Ab einem gewissen Punkt wusste ich nicht, was noch kommen konnte. Kurz vor Schluss seiner propagandistischen Meister-PowerPoint-Show schwang sich dann „Dr. med. vir. Impf. SARS“ Kaufmann zu seinem besten Satz „Die Natur ist der größte Bioterrorist.“ auf. Bei soviel Achtung und Respekt vor der Natur fielen seine Bemerkungen ganz am Schluss fast schon gar nicht mehr auf. Kaufmann ging auf die Interessen der Industrie ein – kurz und knapp, aber er hatte seinen Job gemacht. Ja, die Industrie will eine Amortisierung der Kosten. So weit war das verständlich, denn wenn ein Unternehmen Miese macht, ist es bald Pleite.

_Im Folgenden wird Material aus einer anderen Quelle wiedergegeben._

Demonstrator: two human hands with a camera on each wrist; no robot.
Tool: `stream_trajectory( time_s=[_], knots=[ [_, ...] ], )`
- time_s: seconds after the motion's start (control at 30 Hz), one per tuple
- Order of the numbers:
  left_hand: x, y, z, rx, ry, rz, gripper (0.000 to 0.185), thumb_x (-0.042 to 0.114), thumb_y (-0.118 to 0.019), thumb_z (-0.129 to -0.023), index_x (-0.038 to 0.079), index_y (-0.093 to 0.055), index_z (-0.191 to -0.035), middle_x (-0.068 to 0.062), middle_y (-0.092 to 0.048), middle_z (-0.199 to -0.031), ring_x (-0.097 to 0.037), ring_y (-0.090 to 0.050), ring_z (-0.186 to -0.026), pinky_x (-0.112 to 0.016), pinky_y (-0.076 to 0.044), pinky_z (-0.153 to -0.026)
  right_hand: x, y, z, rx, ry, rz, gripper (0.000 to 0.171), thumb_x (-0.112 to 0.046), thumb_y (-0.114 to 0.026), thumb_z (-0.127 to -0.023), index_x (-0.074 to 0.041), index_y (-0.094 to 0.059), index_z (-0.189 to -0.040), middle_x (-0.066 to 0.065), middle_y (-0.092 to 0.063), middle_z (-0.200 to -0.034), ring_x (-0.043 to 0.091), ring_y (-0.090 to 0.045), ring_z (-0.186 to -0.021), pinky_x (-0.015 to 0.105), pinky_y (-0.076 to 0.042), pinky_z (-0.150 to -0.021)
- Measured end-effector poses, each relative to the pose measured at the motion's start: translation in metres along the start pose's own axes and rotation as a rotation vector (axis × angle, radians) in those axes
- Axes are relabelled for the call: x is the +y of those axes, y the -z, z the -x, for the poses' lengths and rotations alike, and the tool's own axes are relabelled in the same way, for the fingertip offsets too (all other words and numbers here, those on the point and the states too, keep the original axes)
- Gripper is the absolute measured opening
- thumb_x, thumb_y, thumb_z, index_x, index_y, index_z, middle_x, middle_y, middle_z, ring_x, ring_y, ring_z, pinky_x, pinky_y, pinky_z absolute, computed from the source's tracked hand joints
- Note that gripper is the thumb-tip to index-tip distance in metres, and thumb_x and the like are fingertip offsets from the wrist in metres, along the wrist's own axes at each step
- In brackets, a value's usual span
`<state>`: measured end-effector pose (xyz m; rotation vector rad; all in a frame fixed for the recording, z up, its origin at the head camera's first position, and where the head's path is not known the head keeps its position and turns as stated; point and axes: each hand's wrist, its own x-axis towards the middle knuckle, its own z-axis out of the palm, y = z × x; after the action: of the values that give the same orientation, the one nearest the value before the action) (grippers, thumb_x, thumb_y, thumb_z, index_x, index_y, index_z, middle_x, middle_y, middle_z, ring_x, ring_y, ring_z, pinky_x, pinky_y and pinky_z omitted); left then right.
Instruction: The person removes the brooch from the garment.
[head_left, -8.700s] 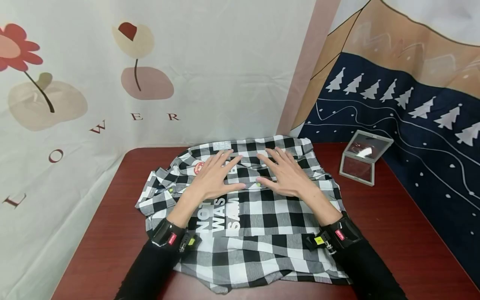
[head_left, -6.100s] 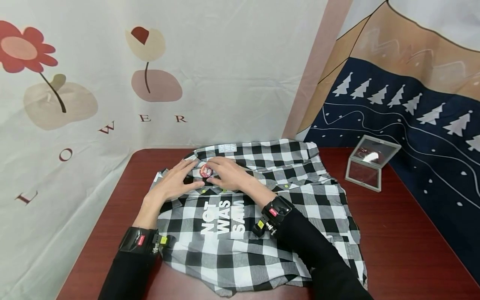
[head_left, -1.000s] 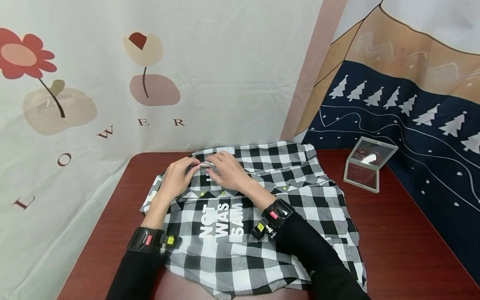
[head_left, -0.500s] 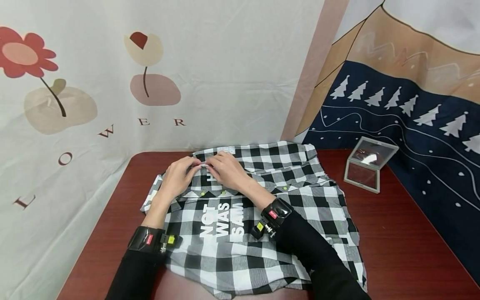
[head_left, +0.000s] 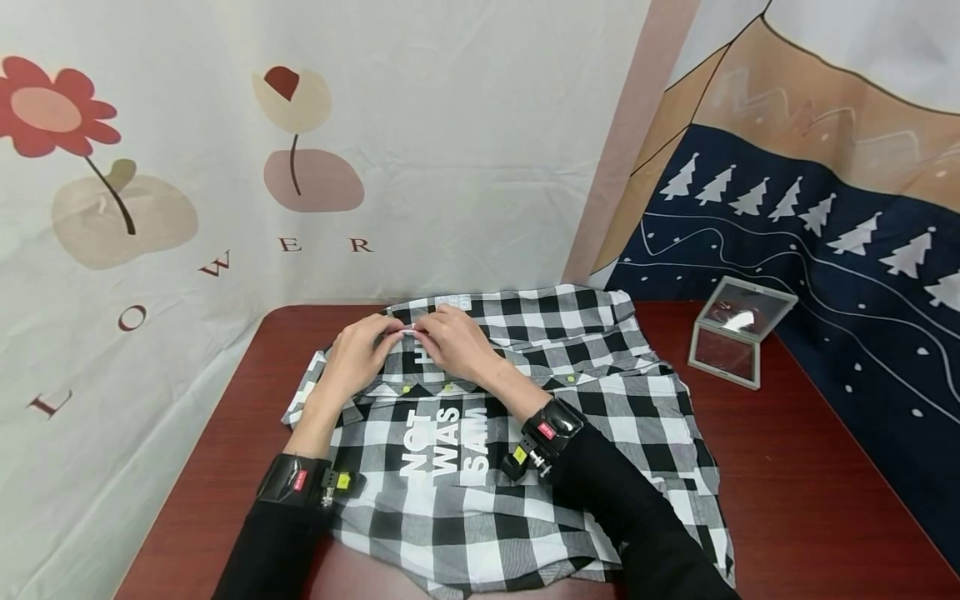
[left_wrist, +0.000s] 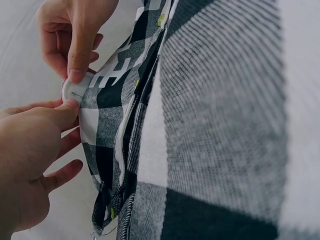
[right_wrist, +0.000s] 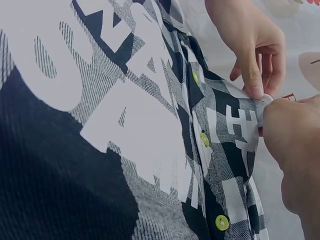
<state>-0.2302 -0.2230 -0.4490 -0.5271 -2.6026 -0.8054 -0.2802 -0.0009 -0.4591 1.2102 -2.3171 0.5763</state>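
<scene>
Hands | left hand [head_left: 358, 350] and right hand [head_left: 455, 343] curled, both pinching round badge [left_wrist: 75, 90] | on plaid shirt [head_left: 525, 433]

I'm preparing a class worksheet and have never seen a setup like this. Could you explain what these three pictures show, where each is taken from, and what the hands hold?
No machine here: a person works with bare hands, wearing three cameras. The wide picture comes from the head, the two close-ups from cameras on the wrist straps. On the dark red table lies a black-and-white checked shirt with white lettering; a small open mirrored case sits to the right. The left hand and right hand together pinch a round badge at the shirt's far edge.
</scene>
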Motion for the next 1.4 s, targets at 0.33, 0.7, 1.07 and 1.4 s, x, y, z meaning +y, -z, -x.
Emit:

Ja, die Industrie will nicht bloß ihre Kosten amortisiert sehen, sie „will Gewinn machen“. Und da die Industrie sehr selbstlos agiert, fügte Dr. Kaufmann noch hinzu, dass die Renditeerwartungen der Industrie sehr gering sind. Die USA seien da viel weiter als Europa, wo es solche Impfmuffel wie die Franzosen gibt. In den USA gibt es staatliche Finanzierungsprogramme – ja es gibt nicht nur staatliche Finanzierungsprogramme für weltweite Kriege, nein es gibt noch viel mehr. Kaufmann anerkannte auch sogleich George W. Bushs Kampagnen für das Impfen (O-Ton: „Man kann ja halten von dem Mann, was man will, aber ...), denn auch die Weltbank und die Weltgesundheitsorganisation lobten das weltweite Impfen. Und noch mehr lobte Kaufmann einen Mann namens Bill Gates, der eine Stiftung für das Impfen eingerichtet hat. Ja, Bill Gates will vielen Menschen helfen und wenn man sich die Marketing-Strategien von Microsoft mal etwas näher ansieht, dann kann man sich vielleicht ungefähr ausmalen, was Bill Gates eigentlich will ...

 

Nun, im Anschluss an diesen wunderbaren Vortrag erwartete ich eigentlich eine öffentliche Fragerunde – die aber nicht in dieser Art kam. Das Max-Planck-Institut für Immunbiologie hatte da offensichtlich einen anderen Modus. Man konnte Herrn Kaufmann dann bei einem Glas Sekt einige Fragen stellen, ungefähr in der Art „Wie war das eigentlich noch mal mit den Stakokokken?“ Man konnte auch Fragen der anderen Art stellen, aber das besser beim nächsten Mal ...

 

In diesem Sinne, einen schönes Wochenende, Euer Micha.

 

PS: Diese e-Mail kann wie immer gern weitergeleitet werden.